EHR Incentives and Product Certification
In the August magazine, Mark Leavitt, MD, PhD, describes how product certification reduces risk and effort in selecting electronic health record systems. Certification also plays a role in promoting financial incentives for physician practices that adopt EHRs.
Organizations offering incentives necessarily put eligibility requirements around EHR systems to ensure that participating systems can deliver baseline benefits in quality measurement and improvement. Certification from a recognized body offers them a “solid qualifying mechanism” to do that, Leavitt says.
Leavitt is chair of the Certification Commission for Healthcare Information Technology, an independent, private-sector organizations that certifies EHR products and their networks. Facilitating incentive programs fits with CCHIT’s overall goal of accelerating health IT adoption in both ambulatory and inpatient settings.
Financial incentives are an important accelerator because the economics of EHR systems don’t favor physician practices, Leavitt says. The systems are expensive to purchase, expensive to implement, and the return on investment is challenging. Much of the savings that systems create are in efficiencies of the healthcare system, not efficiencies of the office.
“If your system warns of a drug interaction and you avoid it,” Leavitt says, “you didn’t actually make any extra money for your office—you saved an expensive hospitalization for the system and the patient. And yet you bought the system.”
Incentives can help address this issue of reimbursement. “We need those who are going to benefit—and in most case that is the people who are buying the healthcare and paying for the healthcare—to share some of those savings, if they do materialize, to help pay for the EHRs,” Leavitt says.
Initiatives Taking Shape
Today’s incentive programs are initial attempts—facing challenges of their own and likely to change over time.

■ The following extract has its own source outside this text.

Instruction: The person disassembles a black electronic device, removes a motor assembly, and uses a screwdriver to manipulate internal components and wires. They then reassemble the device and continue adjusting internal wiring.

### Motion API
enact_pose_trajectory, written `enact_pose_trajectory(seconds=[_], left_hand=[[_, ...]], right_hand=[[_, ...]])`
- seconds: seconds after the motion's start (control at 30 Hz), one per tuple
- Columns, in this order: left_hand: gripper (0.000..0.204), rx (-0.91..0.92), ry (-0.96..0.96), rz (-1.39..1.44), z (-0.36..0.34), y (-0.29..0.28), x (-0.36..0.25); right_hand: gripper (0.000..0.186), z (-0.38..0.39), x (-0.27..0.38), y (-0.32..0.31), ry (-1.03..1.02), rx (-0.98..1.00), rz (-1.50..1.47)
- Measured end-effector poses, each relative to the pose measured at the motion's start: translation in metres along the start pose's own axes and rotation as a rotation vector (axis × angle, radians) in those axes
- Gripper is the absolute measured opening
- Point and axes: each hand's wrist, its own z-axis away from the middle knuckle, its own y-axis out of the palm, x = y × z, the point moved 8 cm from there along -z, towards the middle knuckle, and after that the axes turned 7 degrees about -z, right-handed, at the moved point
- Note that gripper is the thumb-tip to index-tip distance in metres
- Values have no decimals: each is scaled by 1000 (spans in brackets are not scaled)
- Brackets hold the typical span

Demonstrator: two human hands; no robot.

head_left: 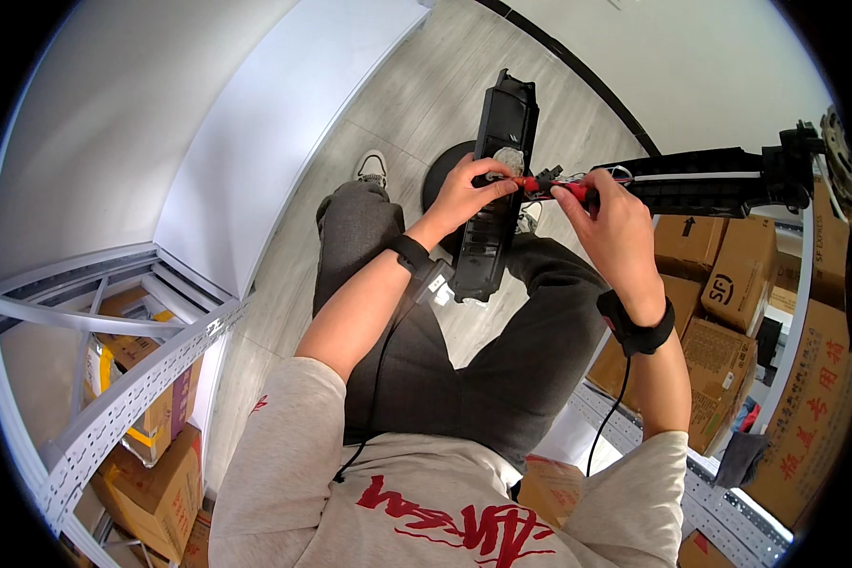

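Screwdriver work in hand: we are seated, with a long black plastic housing (494, 189) propped upright between our knees above a round black base (442, 170) on the floor (417, 95). Our left hand (466, 194) is curled around the housing's left edge at its upper half, fingers closed on it, steadying it. Our right hand (608, 213) is pinched shut on a red-handled screwdriver (554, 186), which lies nearly level with its tip at a pale round part (508, 157) inside the housing. Whether the tip is seated in a screw we cannot tell.

To do this well, we judge: keep the driver square to the fastener, press along its axis before turning, and let the left hand take the counter-force so the housing does not twist.

A black arm-like assembly (701, 180) reaches in from the right, close behind the right hand. Cardboard boxes (719, 284) sit on metal shelving (133, 379) at both sides.
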Motion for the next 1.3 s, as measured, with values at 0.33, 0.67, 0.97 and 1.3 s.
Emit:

However, physicians currently may be eligible to participate in pilot and established programs in both the public and private sector.
This year the Centers for Medicare and Medicaid Services launched a nationwide demonstration project that will offer bonus payments to physician practices that adopt a certified EHR and use it measure and improve quality. At the state level, some states offer health IT grants or loans, often targeted to specific care populations or areas.

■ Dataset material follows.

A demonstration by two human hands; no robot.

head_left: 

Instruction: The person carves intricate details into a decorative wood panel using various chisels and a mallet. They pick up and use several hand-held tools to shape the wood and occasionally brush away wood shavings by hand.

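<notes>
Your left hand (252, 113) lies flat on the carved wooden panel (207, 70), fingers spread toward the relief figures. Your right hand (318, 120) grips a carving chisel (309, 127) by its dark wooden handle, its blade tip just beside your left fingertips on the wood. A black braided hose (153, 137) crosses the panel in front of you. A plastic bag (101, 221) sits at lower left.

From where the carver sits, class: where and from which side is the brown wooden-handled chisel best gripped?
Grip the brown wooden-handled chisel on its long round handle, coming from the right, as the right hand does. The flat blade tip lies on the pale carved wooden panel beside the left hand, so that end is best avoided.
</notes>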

On private side, payers may offer adoption incentives. Physicians may also be eligible for discounts on liability insurance. Certified products are likely to meet program requirements in both cases, and they may carry the greatest assurance that an EHR system will qualify for the program.

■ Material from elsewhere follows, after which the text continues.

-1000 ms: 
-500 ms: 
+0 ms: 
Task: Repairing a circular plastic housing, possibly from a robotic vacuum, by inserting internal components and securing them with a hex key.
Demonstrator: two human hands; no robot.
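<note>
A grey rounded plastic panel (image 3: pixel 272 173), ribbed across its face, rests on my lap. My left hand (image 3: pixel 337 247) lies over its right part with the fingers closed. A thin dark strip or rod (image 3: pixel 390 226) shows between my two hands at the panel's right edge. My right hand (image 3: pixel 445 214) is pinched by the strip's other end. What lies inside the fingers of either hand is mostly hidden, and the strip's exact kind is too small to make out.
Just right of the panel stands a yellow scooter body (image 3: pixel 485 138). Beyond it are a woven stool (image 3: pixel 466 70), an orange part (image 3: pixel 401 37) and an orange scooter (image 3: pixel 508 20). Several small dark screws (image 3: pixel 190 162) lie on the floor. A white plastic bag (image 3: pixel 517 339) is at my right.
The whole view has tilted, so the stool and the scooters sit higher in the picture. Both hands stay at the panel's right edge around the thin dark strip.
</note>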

The Stark Law exception and anti-kickback safe harbor allow hospitals and payers to donate IT software and services to physician practices. Here, too, the simplest and lowest-risk method to meet program qualifications is to look for a certified product, according to Leavitt. CCHIT offers a list of products that specifically meet the Stark and anti-kickback exceptions.
Certification Moving in Tandem
Product certification can only move as quickly as the industry when it comes to pay-for-performance initiatives. As programs take shape and begin to align, product certification will move in tandem, Leavitt says.
When certification began, products were required only to collect structured data. At the time, no one knew exactly what data incentive programs would require, Leavitt explains. Certification sought to ensure that systems began collecting data in structured form so that once the initiatives materialized, practices would already have the data they needed.
Collecting the data is the bigger challenge, Leavitt notes, more so than creating the eventual output. Once the reporting requirements are standardized, certification will then specify that systems be capable of generating the required reports.
There is a virtuous cycle in quality measurement and EHRs. Traditionally quality measures have been drawn from claims data and are thus designed within the limits of claims data, Leavitt notes. EHRs offer a much richer source of clinical data. Once quality measures and EHR systems meet in the middle, he says, the entire industry will benefit from better quality measurement and less work in collecting and reporting data.
Certification criteria for ambulatory products is available in detail online. The CCHIT site also offers lists of certified products and educational material on certification.